**Exercise directions:** Would you count the lines in the material below that include the string "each"? Only the number is needed.
┌──
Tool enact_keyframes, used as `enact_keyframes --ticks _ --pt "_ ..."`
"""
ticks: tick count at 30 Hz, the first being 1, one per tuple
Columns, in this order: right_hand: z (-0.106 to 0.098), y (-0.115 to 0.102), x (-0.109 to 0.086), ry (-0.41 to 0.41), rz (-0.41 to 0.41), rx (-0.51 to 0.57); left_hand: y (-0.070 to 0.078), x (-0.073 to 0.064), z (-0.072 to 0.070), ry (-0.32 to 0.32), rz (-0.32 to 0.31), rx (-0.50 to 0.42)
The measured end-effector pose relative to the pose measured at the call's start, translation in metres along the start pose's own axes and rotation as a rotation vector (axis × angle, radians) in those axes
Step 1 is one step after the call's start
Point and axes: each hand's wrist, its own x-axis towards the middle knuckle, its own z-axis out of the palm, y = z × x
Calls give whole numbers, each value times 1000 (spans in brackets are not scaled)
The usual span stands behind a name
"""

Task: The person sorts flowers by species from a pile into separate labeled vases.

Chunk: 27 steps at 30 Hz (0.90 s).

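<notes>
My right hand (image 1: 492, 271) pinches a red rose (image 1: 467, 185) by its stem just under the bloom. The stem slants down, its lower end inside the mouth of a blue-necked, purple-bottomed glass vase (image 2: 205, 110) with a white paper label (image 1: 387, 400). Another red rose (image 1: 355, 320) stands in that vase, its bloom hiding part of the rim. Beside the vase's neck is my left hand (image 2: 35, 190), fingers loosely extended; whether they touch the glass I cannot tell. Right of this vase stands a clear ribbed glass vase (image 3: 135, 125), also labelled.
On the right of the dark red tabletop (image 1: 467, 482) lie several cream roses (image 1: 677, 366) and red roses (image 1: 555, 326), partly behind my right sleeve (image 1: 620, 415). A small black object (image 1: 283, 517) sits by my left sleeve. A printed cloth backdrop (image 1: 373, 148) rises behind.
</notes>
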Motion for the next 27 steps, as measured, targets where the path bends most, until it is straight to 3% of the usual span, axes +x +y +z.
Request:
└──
**Answer to this problem:** 2